Looking at the images in this body of work, is there a kind of reclamation of the image or the shadow of the “American” cowboy? It’s also a faceless figure which reminded me of Du Bois and the Black man’s need to reclaim a self-conscious manhood.

Oh, that’s interesting. Initially when I started thinking about this project, I was looking at the history of Black horse riders, and at first I was really interested in the history of Black jockeys because when we think about equestrian sports, or cowboys, it’s always the image of like John Wayne or some white male archetype. So the image of Black equestrians would have been a little surprising… At least a couple of years ago… It’s become trendy. But if you go back far enough, it comes down to the relationship between the stable hand or trainer to the horse.

Who was often the Black man, or a person of color.

Right! Those stablehands were slaves in this country, so it makes sense that you would have a Black horseman, right? Field work, ranch work, hired work, slave work… and the Black cowboy was brought on to help develop the westward expansion of horse riding, and then erased from its history. Same with the Black jockey. They were necessary for the sport in the initial stages of it. When horse racing became a lucrative betting business, a capitalist endeavor, Black jockeys were forced out of the sport.

The constant erasure of the colored body.

For sure. It’s interesting because I’ve been thinking about the history of Black folks in equine activities over the past five years. Initially, I thought of horse bones as an object that carries supernatural power, or transcendental messages. But then I remembered that a long time ago, there was a history, a relationship between Black folks and horses. So, to me, the work is not about the erasure of the Black body, but also somewhere it is.
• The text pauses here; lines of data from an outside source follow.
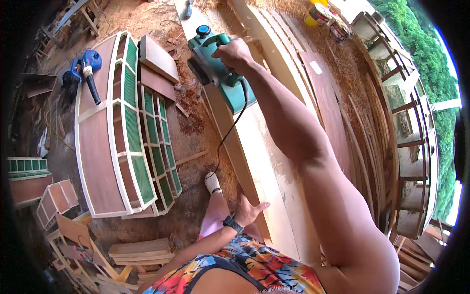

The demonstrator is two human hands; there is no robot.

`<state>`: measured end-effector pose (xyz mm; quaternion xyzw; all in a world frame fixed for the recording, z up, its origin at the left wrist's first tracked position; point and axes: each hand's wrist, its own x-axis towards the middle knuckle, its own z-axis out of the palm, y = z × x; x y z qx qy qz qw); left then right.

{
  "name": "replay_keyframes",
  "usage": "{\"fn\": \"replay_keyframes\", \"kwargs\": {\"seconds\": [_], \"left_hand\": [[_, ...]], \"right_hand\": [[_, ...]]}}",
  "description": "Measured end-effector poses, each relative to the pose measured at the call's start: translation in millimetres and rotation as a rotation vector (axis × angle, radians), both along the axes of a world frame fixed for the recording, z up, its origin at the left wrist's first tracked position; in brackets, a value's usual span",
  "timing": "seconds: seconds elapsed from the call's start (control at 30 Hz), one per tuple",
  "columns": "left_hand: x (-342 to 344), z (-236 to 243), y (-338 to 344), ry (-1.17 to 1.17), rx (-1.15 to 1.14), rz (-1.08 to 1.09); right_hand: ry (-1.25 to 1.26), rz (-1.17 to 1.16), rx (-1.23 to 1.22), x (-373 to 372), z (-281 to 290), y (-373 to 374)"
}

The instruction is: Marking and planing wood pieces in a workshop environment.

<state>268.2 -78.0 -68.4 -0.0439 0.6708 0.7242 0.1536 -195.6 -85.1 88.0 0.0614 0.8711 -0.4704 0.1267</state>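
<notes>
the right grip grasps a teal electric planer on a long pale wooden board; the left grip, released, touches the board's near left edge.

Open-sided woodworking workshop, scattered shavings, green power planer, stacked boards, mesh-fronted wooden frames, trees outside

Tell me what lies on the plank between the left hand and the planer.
In the head view, the plank looks bare from the left hand to the planer, except the cord near the planer.
</notes>
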Motion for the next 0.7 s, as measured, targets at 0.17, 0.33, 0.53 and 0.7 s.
{"fn": "replay_keyframes", "kwargs": {"seconds": [0.17,0.33,0.53,0.7], "left_hand": [[-8.8,11.7,-4.3,-0.008,-0.007,0.016],[-11.9,18.7,-6.4,-0.116,-0.011,-0.038],[-11.1,14.3,-5.1,-0.151,-0.043,0.017],[-13.2,18.7,-5.2,-0.271,0.023,-0.032]], "right_hand": [[0.032,-0.031,0.122,-56.8,-14.2,-17.8],[0.103,-0.027,-0.003,-100.1,-13.4,-31.8],[0.231,-0.045,0.01,-115.5,-7.5,-38.7],[0.411,0.011,-0.019,5.5,-3.5,9.1]]}}
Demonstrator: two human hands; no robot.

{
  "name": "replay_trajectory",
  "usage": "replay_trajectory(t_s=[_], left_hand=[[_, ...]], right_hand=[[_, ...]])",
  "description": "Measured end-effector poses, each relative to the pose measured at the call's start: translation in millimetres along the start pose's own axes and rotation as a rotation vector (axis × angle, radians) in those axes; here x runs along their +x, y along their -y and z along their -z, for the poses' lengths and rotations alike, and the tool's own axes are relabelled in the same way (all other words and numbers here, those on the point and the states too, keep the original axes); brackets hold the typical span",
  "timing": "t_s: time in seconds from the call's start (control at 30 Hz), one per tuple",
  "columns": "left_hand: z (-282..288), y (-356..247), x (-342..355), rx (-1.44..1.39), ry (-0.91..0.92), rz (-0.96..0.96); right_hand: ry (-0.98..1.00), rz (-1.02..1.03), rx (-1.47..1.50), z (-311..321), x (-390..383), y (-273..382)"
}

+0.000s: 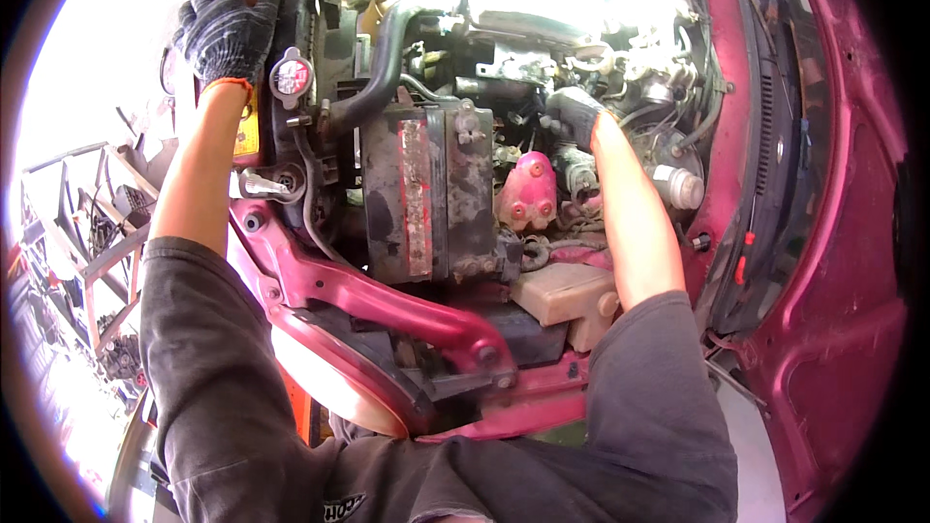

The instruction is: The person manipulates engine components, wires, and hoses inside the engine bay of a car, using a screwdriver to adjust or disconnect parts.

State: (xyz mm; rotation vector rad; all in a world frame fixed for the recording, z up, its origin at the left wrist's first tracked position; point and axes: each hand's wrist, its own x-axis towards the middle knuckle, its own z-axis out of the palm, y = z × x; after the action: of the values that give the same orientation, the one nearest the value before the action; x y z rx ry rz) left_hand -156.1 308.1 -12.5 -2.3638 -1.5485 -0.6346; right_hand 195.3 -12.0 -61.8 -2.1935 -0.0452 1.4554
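My left hand point(228, 31), in a dark grey knit glove with an orange cuff, lies with fingers spread on the magenta front panel at the far left. Just below it sits a silver radiator cap point(290, 76). My right hand point(575, 116), gloved too, reaches down among the engine parts at centre right; its fingers are hidden there, and what it touches cannot be made out. Between my arms is a dusty black car battery point(465, 194) with a worn red and white label. A magenta bolted bracket point(529, 192) stands between the battery and my right forearm.
A thick black hose point(387, 53) curves above the battery. Near me lie a beige plastic reservoir point(562, 292) and a magenta body bar point(387, 305). A white-capped reservoir point(684, 189) is right of my forearm. Glare washes out the far engine. A metal rack point(102, 242) stands left.
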Motion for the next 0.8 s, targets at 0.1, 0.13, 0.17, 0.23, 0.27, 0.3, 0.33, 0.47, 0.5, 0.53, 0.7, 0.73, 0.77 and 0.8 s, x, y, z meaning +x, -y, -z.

I mean, how can it not be? There are narrative voids, the erasure of the colored body.

I think there’s work out there that does that, where the figure is present. But in my work the figure is not present.

Do you see it as partially accessed?

It’s suggested that it’s there, but mostly through its absence. For me, the impetus to erase the figure in this series of drawings was about opening up a space for the potential of the void. The image is not an image of me, but could potentially be an image of my great grandfather.

It’s also the fact that you’re working in layers which, to me, perform as a conflation of historic timelines—moving between realms, literally and figuratively.

Yeah, in present time, the way you look at the image shifts depending on your proximity, or angle, based on the way your body moves around the object. I like to think I’m pointing to the present in the layering of material.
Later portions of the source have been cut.